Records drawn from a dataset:
------------------------------------------------

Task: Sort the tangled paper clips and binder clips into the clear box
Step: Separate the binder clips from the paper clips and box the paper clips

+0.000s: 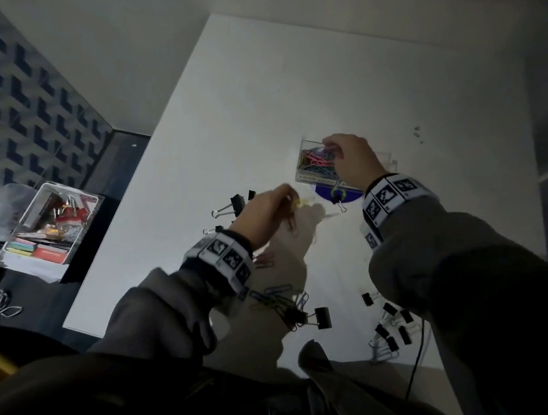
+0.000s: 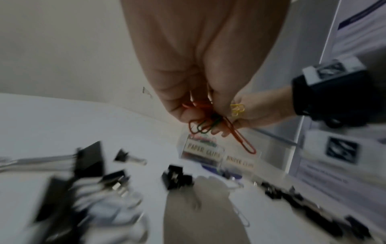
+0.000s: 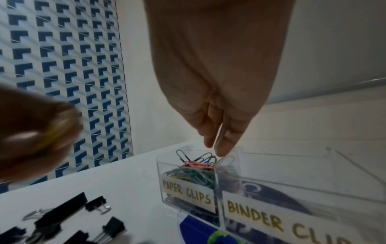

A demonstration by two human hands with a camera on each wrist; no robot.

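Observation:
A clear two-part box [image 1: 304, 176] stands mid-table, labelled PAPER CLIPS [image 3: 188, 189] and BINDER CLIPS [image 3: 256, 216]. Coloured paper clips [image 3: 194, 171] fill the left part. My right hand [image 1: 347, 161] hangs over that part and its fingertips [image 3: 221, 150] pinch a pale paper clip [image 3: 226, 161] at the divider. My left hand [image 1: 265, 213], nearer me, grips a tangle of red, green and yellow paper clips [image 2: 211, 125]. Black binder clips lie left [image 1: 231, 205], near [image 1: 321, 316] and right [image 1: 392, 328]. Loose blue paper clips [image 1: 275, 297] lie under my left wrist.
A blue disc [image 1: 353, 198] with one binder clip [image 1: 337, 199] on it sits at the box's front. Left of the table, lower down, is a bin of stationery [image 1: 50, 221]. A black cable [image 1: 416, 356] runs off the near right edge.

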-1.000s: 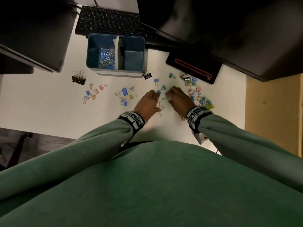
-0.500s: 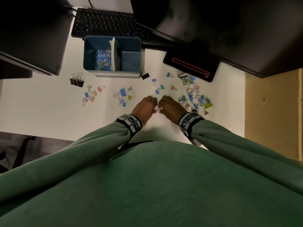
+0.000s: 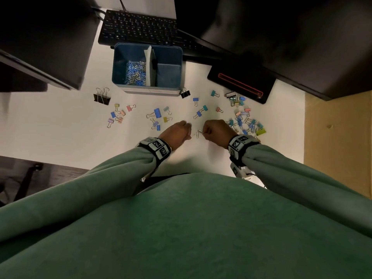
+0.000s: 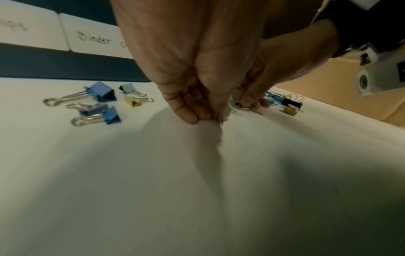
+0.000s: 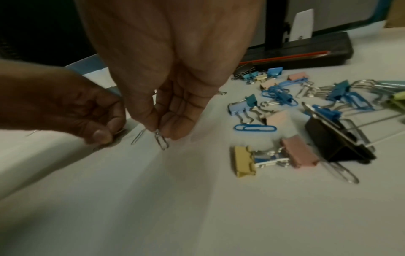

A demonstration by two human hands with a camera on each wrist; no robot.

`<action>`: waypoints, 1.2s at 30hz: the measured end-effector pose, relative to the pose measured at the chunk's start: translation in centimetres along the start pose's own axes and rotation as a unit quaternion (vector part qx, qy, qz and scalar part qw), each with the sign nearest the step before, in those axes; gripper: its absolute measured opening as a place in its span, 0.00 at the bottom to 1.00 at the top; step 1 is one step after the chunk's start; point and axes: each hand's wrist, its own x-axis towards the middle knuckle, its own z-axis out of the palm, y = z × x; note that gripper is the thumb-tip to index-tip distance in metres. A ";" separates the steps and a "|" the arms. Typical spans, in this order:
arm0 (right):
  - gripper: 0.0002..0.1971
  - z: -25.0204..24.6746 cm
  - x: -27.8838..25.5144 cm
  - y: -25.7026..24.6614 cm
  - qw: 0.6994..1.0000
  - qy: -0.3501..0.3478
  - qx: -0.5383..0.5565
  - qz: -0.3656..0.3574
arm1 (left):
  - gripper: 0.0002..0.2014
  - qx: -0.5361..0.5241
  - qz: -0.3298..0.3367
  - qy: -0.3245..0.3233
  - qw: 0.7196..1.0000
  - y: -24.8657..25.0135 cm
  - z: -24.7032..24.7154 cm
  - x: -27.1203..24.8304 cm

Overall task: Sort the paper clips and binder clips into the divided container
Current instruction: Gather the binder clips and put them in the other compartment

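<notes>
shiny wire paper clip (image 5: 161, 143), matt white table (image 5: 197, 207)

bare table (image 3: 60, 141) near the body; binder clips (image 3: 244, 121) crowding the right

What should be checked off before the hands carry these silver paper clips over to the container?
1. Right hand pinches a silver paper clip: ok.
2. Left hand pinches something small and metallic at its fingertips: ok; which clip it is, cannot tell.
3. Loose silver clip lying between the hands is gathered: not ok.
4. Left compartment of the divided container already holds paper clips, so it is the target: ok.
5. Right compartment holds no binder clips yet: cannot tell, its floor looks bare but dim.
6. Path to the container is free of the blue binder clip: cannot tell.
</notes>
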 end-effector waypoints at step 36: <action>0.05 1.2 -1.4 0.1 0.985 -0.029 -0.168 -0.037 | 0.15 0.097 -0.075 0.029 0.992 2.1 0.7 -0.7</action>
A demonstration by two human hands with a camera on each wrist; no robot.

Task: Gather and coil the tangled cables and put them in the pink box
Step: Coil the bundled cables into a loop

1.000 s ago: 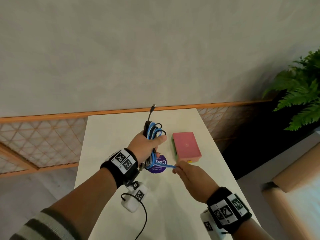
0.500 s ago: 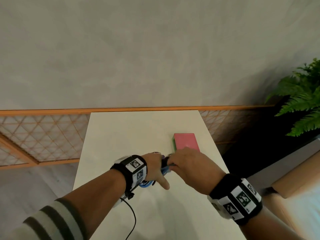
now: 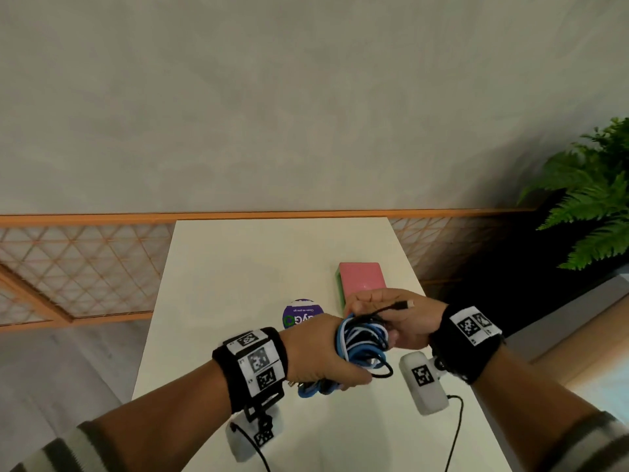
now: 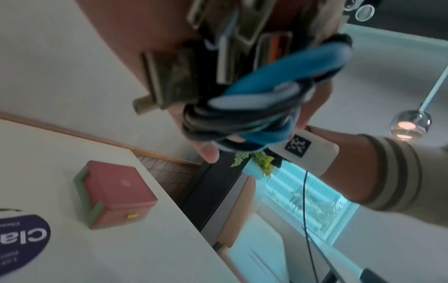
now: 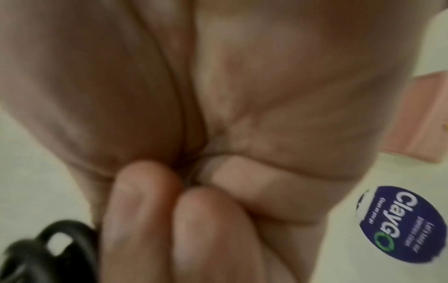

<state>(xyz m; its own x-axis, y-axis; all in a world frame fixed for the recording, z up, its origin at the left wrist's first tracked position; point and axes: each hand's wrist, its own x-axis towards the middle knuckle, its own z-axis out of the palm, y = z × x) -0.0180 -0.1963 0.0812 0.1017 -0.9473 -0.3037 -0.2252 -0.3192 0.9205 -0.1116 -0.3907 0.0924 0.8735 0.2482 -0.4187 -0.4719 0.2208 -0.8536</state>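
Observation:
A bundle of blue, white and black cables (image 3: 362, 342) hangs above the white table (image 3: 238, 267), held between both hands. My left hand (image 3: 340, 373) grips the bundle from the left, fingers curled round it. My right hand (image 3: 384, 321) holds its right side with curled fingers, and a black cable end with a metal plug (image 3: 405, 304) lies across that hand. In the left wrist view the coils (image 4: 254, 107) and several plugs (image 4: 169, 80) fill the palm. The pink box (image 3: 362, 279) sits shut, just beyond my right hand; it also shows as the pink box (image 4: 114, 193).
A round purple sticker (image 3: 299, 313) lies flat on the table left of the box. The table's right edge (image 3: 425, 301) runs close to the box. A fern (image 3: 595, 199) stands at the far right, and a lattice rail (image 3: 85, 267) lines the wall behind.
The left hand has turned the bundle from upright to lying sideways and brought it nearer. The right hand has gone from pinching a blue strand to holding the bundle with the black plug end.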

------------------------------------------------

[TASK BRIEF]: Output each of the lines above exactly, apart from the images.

[EXPECTED OUTPUT]:
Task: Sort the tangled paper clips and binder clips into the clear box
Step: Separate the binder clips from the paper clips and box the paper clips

+0.000s: 
+0.000s: 
+0.000s: 

A demonstration by two human hands with a camera on each wrist; no robot.

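Observation:
A clear two-part box [image 1: 304, 176] stands mid-table, labelled PAPER CLIPS [image 3: 188, 189] and BINDER CLIPS [image 3: 256, 216]. Coloured paper clips [image 3: 194, 171] fill the left part. My right hand [image 1: 347, 161] hangs over that part and its fingertips [image 3: 221, 150] pinch a pale paper clip [image 3: 226, 161] at the divider. My left hand [image 1: 265, 213], nearer me, grips a tangle of red, green and yellow paper clips [image 2: 211, 125]. Black binder clips lie left [image 1: 231, 205], near [image 1: 321, 316] and right [image 1: 392, 328]. Loose blue paper clips [image 1: 275, 297] lie under my left wrist.
A blue disc [image 1: 353, 198] with one binder clip [image 1: 337, 199] on it sits at the box's front. Left of the table, lower down, is a bin of stationery [image 1: 50, 221]. A black cable [image 1: 416, 356] runs off the near right edge.
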
-1.000s: 
-0.500s: 
+0.000s: 
+0.000s: 
+0.000s: 

A demonstration by two human hands with a camera on each wrist; no robot.

`<action>`: waypoints, 1.2s at 30hz: the measured end-effector pose, relative to the pose measured at the chunk's start: translation in centimetres along the start pose's own axes and rotation as a unit quaternion (vector part qx, qy, qz and scalar part qw), each with the sign nearest the step before, in those axes; gripper: its absolute measured opening as a place in its span, 0.00 at the bottom to 1.00 at the top; step 1 is one step after the chunk's start; point and axes: each hand's wrist, its own x-axis towards the middle knuckle, its own z-axis out of the palm, y = z × x; note that gripper is the thumb-tip to index-tip distance in metres. A ";" separates the steps and a "|" the arms. Typical spans, in this order:
arm0 (right):
  - gripper: 0.0002..0.1971
  - z: -25.0204..24.6746 cm
  - x: -27.8838..25.5144 cm
  - y: -25.7026..24.6614 cm
  - qw: 0.6994..1.0000
  - qy: -0.3501..0.3478
  - qx: -0.5383..0.5565
  - qz: -0.3656..0.3574
arm1 (left):
  - gripper: 0.0002..0.2014
  - qx: -0.5361..0.5241
  - qz: -0.3298..0.3367
  - qy: -0.3245..0.3233
  - qw: 0.7196..1.0000
  - y: -24.8657..25.0135 cm
  - z: -24.7032..24.7154 cm
  - x: -27.1203..24.8304 cm

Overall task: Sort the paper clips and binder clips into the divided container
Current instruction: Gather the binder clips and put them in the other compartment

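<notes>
shiny wire paper clip (image 5: 161, 143), matt white table (image 5: 197, 207)

bare table (image 3: 60, 141) near the body; binder clips (image 3: 244, 121) crowding the right

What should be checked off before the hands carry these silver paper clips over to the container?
1. Right hand pinches a silver paper clip: ok.
2. Left hand pinches something small and metallic at its fingertips: ok; which clip it is, cannot tell.
3. Loose silver clip lying between the hands is gathered: not ok.
4. Left compartment of the divided container already holds paper clips, so it is the target: ok.
5. Right compartment holds no binder clips yet: cannot tell, its floor looks bare but dim.
6. Path to the container is free of the blue binder clip: cannot tell.
</notes>
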 end-effector waypoints at step 36: <action>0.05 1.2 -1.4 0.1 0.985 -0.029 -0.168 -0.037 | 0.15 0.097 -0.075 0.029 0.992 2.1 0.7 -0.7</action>
A demonstration by two human hands with a camera on each wrist; no robot.

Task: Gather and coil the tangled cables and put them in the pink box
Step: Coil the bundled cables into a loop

1.000 s ago: 
0.500 s ago: 
now: 
now: 
now: 

<state>(xyz m; its own x-axis, y-axis; all in a world frame fixed for the recording, z up, its origin at the left wrist's first tracked position; point and axes: each hand's wrist, its own x-axis towards the middle knuckle, its own z-axis out of the palm, y = z × x) -0.0180 -0.1963 0.0812 0.1017 -0.9473 -0.3037 -0.2252 -0.3192 0.9205 -0.1116 -0.3907 0.0924 0.8735 0.2482 -0.4187 -0.4719 0.2208 -0.8536</state>
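Observation:
A bundle of blue, white and black cables (image 3: 362, 342) hangs above the white table (image 3: 238, 267), held between both hands. My left hand (image 3: 340, 373) grips the bundle from the left, fingers curled round it. My right hand (image 3: 384, 321) holds its right side with curled fingers, and a black cable end with a metal plug (image 3: 405, 304) lies across that hand. In the left wrist view the coils (image 4: 254, 107) and several plugs (image 4: 169, 80) fill the palm. The pink box (image 3: 362, 279) sits shut, just beyond my right hand; it also shows as the pink box (image 4: 114, 193).
A round purple sticker (image 3: 299, 313) lies flat on the table left of the box. The table's right edge (image 3: 425, 301) runs close to the box. A fern (image 3: 595, 199) stands at the far right, and a lattice rail (image 3: 85, 267) lines the wall behind.
The left hand has turned the bundle from upright to lying sideways and brought it nearer. The right hand has gone from pinching a blue strand to holding the bundle with the black plug end.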

What the exercise asked for is now complete.